-- TASK DESCRIPTION --
Every line in the data below from the one containing "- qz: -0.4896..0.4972" down to the one containing "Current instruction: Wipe", both included, must be retyped exactly; no other line is to appear.
=== RECORDS SUPPLIED ===
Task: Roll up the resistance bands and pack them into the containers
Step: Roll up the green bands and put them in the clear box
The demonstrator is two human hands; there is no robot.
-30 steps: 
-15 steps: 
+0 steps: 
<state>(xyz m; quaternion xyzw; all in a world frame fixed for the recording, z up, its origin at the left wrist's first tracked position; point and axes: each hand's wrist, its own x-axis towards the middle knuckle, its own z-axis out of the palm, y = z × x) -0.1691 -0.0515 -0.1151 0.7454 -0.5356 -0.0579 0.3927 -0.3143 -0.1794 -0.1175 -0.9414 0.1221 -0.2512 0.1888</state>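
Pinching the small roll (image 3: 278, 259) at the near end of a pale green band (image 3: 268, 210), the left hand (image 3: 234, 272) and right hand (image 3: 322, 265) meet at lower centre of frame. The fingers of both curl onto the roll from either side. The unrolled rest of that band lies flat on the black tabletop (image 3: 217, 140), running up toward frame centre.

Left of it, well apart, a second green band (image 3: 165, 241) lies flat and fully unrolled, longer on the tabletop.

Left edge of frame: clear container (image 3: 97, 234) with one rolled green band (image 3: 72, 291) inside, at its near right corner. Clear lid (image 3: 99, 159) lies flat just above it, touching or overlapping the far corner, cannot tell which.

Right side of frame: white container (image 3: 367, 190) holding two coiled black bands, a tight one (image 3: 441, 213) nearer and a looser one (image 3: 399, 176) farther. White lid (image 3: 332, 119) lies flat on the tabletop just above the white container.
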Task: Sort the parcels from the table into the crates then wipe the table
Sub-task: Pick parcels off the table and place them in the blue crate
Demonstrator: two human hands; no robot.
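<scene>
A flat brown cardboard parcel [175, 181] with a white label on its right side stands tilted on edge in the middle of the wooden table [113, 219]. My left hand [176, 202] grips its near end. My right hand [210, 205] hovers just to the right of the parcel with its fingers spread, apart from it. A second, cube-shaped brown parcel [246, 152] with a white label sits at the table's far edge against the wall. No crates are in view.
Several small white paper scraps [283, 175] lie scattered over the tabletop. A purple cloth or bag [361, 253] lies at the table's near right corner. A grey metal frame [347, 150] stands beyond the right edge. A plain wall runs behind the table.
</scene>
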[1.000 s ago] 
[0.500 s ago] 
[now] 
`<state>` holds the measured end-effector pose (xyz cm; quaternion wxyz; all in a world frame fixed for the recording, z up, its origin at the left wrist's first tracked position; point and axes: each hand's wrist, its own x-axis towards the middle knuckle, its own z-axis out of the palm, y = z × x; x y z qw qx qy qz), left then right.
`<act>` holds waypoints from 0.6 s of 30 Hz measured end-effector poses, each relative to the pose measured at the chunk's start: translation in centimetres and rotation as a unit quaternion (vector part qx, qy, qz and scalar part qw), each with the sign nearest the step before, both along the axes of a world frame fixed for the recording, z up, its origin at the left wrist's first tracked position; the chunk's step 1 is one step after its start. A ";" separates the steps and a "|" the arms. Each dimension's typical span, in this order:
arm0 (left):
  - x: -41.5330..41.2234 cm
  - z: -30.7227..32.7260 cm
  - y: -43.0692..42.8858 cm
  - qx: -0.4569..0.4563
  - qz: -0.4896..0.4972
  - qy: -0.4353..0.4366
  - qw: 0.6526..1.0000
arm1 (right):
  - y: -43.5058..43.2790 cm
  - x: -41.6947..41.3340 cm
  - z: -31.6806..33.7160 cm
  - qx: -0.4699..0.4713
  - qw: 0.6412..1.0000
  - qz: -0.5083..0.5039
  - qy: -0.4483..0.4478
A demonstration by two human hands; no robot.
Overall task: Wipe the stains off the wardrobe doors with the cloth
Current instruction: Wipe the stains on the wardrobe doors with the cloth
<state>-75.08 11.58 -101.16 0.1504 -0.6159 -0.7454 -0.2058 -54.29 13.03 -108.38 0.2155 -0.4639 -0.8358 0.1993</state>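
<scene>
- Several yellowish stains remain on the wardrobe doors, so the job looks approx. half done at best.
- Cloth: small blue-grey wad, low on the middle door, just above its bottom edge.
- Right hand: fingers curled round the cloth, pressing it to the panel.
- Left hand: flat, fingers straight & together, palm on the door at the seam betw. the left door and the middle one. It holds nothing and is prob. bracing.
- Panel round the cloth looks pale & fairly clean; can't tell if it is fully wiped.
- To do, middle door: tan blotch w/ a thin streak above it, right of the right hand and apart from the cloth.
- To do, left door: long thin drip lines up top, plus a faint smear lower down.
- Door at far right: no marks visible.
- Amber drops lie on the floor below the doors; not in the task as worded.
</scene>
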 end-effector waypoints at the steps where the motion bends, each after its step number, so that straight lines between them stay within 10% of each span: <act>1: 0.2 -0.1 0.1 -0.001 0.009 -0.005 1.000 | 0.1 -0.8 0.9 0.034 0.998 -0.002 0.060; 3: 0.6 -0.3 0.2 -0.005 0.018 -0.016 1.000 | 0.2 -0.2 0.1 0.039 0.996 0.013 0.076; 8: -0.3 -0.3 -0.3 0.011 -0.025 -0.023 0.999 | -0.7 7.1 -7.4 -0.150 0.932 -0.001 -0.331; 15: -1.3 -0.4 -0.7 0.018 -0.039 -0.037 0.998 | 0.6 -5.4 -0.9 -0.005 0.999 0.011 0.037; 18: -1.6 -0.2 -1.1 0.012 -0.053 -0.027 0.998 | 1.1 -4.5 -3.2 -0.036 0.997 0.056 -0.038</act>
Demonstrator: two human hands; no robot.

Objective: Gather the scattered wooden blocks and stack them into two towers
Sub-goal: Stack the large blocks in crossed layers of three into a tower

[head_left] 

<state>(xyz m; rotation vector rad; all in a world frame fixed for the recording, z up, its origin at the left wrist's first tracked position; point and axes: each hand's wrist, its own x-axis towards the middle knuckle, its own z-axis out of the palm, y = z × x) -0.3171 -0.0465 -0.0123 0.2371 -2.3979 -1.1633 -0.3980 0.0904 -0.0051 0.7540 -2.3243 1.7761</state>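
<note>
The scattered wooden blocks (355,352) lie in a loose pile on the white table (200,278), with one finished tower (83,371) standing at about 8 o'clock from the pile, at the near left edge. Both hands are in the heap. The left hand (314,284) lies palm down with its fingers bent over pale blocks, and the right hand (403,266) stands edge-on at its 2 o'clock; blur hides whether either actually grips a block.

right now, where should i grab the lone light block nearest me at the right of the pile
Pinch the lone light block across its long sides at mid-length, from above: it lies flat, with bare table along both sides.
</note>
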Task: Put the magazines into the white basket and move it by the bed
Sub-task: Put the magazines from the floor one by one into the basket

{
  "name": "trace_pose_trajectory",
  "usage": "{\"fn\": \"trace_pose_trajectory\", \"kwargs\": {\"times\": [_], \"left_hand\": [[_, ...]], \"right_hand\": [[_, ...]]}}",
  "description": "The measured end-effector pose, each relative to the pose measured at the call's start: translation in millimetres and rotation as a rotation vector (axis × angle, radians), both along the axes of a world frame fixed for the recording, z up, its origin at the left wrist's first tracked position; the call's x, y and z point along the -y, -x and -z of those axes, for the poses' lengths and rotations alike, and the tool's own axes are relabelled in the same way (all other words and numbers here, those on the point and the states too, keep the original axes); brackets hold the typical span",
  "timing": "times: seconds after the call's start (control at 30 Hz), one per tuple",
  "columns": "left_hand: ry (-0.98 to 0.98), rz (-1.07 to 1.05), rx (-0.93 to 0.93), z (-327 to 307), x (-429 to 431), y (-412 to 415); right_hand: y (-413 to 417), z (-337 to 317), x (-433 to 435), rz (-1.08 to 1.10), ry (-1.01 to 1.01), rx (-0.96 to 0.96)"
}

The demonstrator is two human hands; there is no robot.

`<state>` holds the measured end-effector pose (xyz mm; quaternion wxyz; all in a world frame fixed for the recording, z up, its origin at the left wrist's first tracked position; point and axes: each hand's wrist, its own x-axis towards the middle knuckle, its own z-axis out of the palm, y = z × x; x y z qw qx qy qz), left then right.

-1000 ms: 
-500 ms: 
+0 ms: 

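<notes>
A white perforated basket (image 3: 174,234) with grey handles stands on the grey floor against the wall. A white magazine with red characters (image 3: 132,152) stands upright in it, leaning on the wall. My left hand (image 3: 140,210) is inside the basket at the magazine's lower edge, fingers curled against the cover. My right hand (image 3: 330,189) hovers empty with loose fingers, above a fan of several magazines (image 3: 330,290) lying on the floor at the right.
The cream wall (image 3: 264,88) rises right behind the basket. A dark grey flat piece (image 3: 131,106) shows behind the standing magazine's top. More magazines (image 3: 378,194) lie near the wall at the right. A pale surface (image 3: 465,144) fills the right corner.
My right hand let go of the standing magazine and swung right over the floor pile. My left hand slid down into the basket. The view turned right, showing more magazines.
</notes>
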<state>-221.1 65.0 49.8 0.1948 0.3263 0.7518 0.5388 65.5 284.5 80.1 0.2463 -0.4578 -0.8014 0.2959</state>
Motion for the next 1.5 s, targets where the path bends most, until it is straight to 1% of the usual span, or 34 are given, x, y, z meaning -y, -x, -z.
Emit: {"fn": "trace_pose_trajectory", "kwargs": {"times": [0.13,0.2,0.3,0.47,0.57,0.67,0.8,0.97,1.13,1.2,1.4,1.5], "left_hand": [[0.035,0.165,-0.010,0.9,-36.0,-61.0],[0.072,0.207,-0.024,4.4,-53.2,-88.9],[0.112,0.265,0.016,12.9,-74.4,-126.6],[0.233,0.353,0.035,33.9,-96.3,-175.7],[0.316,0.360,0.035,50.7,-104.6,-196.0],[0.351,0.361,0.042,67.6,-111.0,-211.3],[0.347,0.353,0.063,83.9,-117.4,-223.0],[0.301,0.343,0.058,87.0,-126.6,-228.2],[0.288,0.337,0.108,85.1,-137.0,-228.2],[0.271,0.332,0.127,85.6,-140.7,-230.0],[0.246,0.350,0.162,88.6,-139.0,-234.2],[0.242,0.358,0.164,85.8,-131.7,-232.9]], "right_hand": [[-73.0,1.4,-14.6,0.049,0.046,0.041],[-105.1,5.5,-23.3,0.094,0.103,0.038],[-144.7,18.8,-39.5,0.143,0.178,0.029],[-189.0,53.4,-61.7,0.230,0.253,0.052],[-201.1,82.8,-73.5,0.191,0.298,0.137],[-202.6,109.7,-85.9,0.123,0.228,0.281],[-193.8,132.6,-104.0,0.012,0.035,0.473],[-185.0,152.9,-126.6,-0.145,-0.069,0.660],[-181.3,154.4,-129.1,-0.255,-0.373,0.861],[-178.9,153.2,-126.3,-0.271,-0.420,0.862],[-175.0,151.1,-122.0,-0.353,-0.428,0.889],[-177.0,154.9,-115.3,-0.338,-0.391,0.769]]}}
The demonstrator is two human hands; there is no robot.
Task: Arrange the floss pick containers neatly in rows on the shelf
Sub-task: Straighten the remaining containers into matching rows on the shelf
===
-- ANSWER BELOW --
  - qz: -0.4896..0.4972
  - qy: -0.4353..0.4366
  - qw: 0.6526..1.0000
arm1 (right):
  - y: -43.5058..43.2790 cm
  - x: -41.6947..41.3340 cm
  - z: -31.6806..33.7160 cm
  - qx: -0.4699..0.4713
  - qw: 0.6412..1.0000
  - qz: -0.5083..0.5039
  - qy: -0.4483..0.4478
A demonstration by two human hands; no robot.
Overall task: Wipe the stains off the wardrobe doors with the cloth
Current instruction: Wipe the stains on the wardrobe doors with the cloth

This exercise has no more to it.